On the day Michelle found her daughter unconscious, she said, police had evidence in her phone that confirmed that Meagan had been going through a relapse.

She was getting sick from opiate withdrawal and had begged a friend, who Michelle said was also a drug dealer, to give her something. Meagan thought she was buying heroine — but police discovered it was 100% fentanyl.

“The evidence shows she went and met a guy and within a 10-minute time span, she bought the drugs, came back home, walked back in the house and that’s when she collapsed in bed. And that’s where I found her,” Michelle recalls.

A Tulsa man who sold the fentanyl to Meagan, John F. Bevins Jr., was arrested on drug charges and was sentenced to 60 years in prison after a jury trial in Tulsa.

In her victim impact statement to the court in 2021 during Bevins’ sentencing, Michelle said she would never forget finding her daughter unconscious or spending 3 days sitting next to her hospital bed while she was in a coma. Then came 30 court dates, each a painful reminder of losing her daughter. She asked for a life prison sentence.

“The worst thing as a parent you can ever do is to have to make funeral arrangements and be forced to bury your child. It’s the greatest pain ever and no parent should ever experience this,” Michelle told the judge.

“I will never be able to see my child fall in love and get married. I will never hear the word ‘Mama’ ever again. There are no more birthdays for Meagan to celebrate. I will never celebrate another Mother’s Day.

‘Don’t be that parent’

Michelle said Meagan tried to hide her addiction for many years and she and her late husband, “didn’t have a clue that it was going on” until their daughter returned him from college and her struggles escalated.

“She never wanted to disappoint us, being her parents,” Michelle lamented. “When you’re battling addiction, it’s not the same person that you’re dealing with.

“She was a beautiful girl, a beautiful person inside and out.
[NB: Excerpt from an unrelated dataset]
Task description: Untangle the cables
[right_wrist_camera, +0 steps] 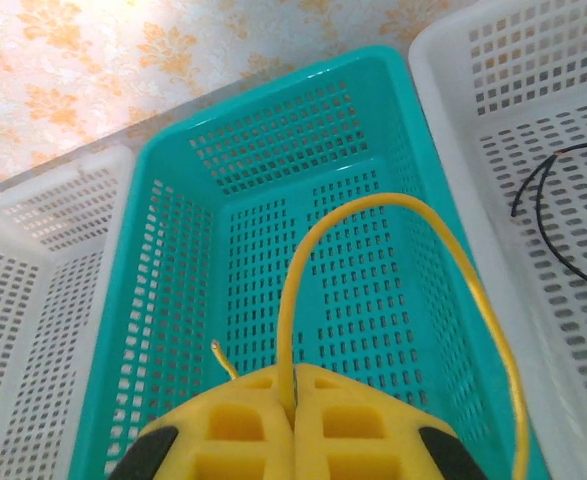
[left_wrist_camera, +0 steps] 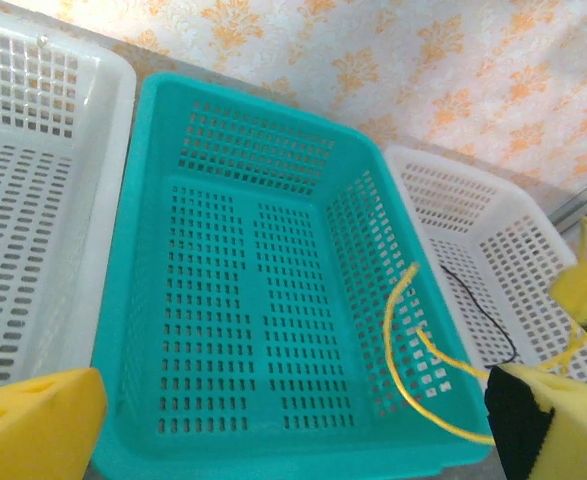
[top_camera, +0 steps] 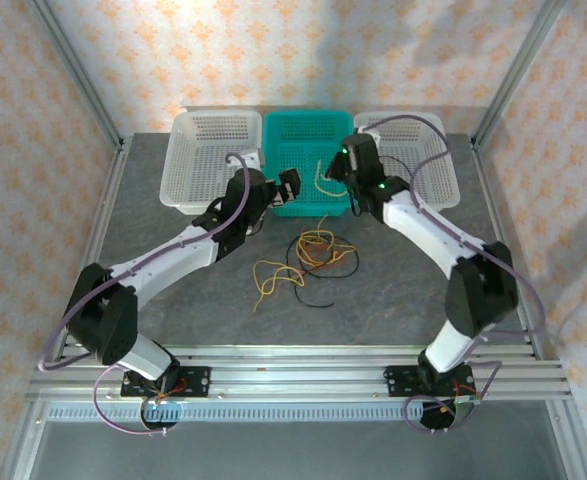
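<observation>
1. Grey and mottled like stone, the desk [top_camera: 173, 290] lies bare nearest the arm bases. Farther in, short of the baskets, we see the loose cables [top_camera: 313, 250]. They are yellow, orange-brown and black strands looped over one another in one tangle, and a black strand trails out on the near side.
2. Beyond the tangle, the left gripper [left_wrist_camera: 295, 410] hovers at the near left corner of the teal basket [right_wrist_camera: 273, 140]. Its yellow-padded fingers [left_wrist_camera: 33, 430] stand wide apart, and we see nothing between them.
3. Just to its right, the right gripper [right_wrist_camera: 293, 385] hangs over the near right part of the same basket. Its pads are pressed together and pinch a yellow cable [right_wrist_camera: 393, 203].
4. From the pinch, this cable arches up and curves down to the right inside the basket. A short free end pokes out to the left of the pads. We cannot tell whether the cable touches the basket floor.
5. The teal basket sits between the left white basket [top_camera: 213, 150] and the right white basket [top_camera: 433, 170]. We find the three lined up side by side along the far edge of the desk.
6. On the slotted floor of the right white basket lies a thin black cable [right_wrist_camera: 533, 180], well apart from the tangle.
7. Farthest back, we see a wall [top_camera: 293, 50] papered in a pale orange floral pattern.
</observation>
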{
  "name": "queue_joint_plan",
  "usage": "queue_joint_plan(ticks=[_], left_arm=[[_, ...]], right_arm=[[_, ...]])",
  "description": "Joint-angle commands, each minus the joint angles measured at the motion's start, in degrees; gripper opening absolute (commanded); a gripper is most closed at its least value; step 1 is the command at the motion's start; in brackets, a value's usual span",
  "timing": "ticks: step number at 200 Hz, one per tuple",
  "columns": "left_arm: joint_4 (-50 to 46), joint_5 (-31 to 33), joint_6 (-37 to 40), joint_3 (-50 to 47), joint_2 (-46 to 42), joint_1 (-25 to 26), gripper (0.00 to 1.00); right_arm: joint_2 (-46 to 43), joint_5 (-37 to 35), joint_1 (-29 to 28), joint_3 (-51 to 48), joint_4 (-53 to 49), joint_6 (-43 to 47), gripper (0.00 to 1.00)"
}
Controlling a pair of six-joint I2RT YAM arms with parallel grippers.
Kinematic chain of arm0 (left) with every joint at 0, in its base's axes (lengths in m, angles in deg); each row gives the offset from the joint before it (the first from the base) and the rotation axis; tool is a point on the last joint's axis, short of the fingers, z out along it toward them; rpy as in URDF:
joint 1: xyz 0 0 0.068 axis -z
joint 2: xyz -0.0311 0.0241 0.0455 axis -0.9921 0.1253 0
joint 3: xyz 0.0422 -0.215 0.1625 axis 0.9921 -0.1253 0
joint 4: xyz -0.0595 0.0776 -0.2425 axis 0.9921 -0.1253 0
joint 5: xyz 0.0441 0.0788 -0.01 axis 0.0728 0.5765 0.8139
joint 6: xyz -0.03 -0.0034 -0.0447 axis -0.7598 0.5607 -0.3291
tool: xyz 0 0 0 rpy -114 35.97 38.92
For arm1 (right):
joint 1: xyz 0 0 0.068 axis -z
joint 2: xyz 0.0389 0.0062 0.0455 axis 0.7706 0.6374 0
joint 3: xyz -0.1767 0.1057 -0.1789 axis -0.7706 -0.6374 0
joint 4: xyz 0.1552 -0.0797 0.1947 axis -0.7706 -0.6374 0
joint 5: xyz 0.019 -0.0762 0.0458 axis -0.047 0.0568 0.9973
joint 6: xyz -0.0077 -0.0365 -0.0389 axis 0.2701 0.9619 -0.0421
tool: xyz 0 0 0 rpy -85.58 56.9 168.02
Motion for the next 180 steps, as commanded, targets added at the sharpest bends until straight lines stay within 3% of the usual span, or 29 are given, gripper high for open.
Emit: queue_joint_plan(ticks=[1, 31, 90, 180], left_arm=[[3.71, -0.62, 4.44, 3.31, 2.62, -0.96, 0.98], [6.52, -0.96, 5.68, 4.74, 5.17, -2.52, 0.98], [8.87, -9.64, 2.17, 7.41, 9.28, -8.74, 0.99], [4.47, -13.78, -0.91, 13.05, 17.03, -12.95, 0.99]], right_arm=[[5.18, 1.09, 1.14, 6.73, -1.61, -1.6, 0.0], [13.12, 1.59, 1.49, 15.25, -3.75, -1.69, 0.0], [28.04, 4.75, 1.84, 32.91, -7.81, -2.4, 0.0], [45.41, 9.44, 1.84, 50.7, -11.31, -4.12, 0.0]])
She tried to suffer through the pain and find things that would help. She had depression, so that was part of it too. She never really liked the person looking back at her in the mirror.”
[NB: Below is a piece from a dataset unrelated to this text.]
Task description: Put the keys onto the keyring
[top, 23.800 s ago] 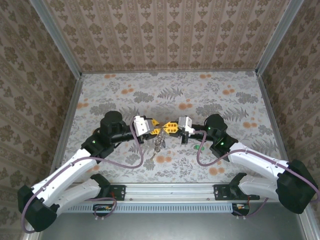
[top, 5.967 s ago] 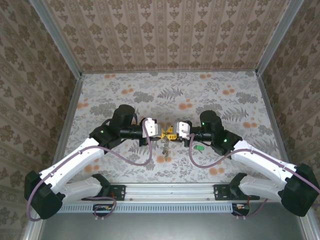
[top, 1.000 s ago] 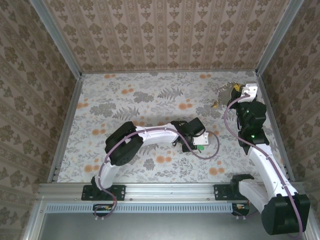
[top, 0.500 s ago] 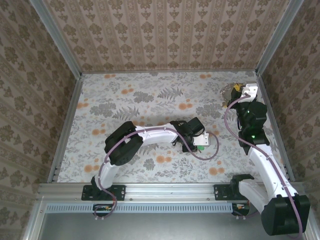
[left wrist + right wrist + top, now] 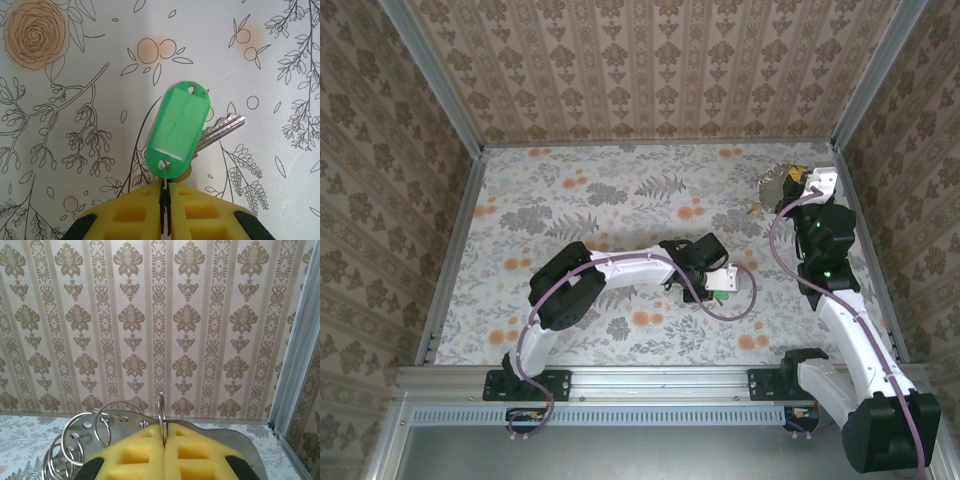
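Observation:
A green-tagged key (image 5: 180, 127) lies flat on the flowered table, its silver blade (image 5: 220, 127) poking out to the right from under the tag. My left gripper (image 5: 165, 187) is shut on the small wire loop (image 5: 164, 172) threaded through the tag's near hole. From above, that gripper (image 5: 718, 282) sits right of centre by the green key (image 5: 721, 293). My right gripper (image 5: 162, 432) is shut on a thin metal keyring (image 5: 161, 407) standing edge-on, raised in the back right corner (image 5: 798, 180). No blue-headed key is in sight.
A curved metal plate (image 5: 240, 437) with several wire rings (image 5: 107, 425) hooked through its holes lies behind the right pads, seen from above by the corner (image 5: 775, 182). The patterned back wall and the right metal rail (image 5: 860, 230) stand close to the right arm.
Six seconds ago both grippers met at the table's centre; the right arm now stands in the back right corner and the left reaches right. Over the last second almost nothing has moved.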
Michelle added, “I wish when this happened to me that I had understood addiction more. I wish I had understood mental health issues more. I wish I had understood what fentanyl was and what Narcan was.
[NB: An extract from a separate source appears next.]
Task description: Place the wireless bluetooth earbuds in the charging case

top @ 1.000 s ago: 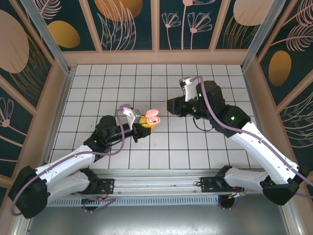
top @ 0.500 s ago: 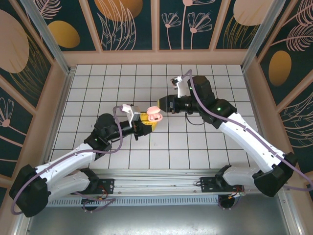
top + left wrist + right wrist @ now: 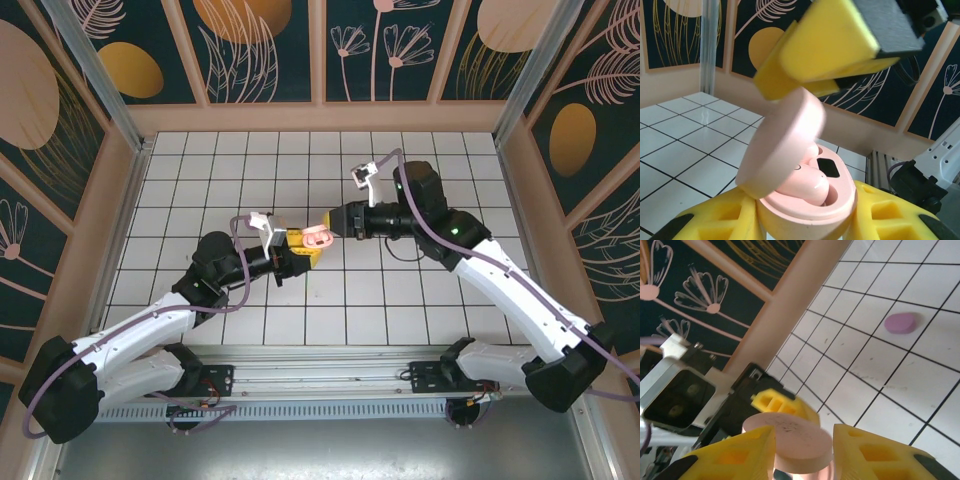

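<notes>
Earbud [image 3: 807, 186], pale pink, lies seated in the open pink charging case [image 3: 805, 212], whose base the left gripper [image 3: 300, 252] clamps between its fingers. Right gripper [image 3: 802, 455] has its fingers narrowly apart on both sides of the lid [image 3: 790, 437]; whether they really pinch it, I cannot tell. The case looks light, smooth and slippery, so I judge it is best held by its sides. Farther off, a lilac oval piece [image 3: 900, 323] lies on the desk [image 3: 875, 365].
</notes>
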Robot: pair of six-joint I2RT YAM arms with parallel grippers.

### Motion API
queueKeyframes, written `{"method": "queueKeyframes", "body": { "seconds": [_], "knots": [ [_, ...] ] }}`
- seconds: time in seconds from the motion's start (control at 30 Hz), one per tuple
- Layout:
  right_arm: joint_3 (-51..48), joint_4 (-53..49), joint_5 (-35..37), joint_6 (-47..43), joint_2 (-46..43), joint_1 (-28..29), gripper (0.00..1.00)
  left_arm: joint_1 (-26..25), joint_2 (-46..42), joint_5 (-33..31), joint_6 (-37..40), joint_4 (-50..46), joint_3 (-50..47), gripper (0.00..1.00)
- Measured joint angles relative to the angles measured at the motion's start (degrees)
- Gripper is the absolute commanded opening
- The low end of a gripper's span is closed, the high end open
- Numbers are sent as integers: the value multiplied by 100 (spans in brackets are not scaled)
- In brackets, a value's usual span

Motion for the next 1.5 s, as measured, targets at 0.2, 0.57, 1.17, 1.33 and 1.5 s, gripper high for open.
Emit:
{"method": "queueKeyframes", "body": {
  "seconds": [0.2,0.57,1.17,1.33,1.5],
  "knots": [
    [-232,-157,-175,-13,-315,-4,35,0,-24,-22,0,2,7,21],
    [-1266,767,-413,1200,-791,-409,52,0,-44,-22,0,26,24,21],
    [-1880,2758,-1095,2835,-435,-234,43,17,168,-28,0,205,192,22],
    [-1895,2911,-1088,2973,-374,-232,33,24,195,-105,4,186,212,24],
    [-1952,3082,-1047,3147,-308,-262,22,46,195,-210,55,103,216,27]
  ]
}}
“One of the things I preach now is, ‘Don’t be that parent that says it’ll never happen to my child.’ Because I was that parent and I wish I had been more understanding and listened more and educated myself about how bad addiction really was, and how dangerous the drugs were.

“I didn’t have a clue what fentanyl was back then. If I had known anything about fentanyl and known that Narcan could have helped, I would have definitely had that in my house. And that's something that I preach to anybody now that will listen.”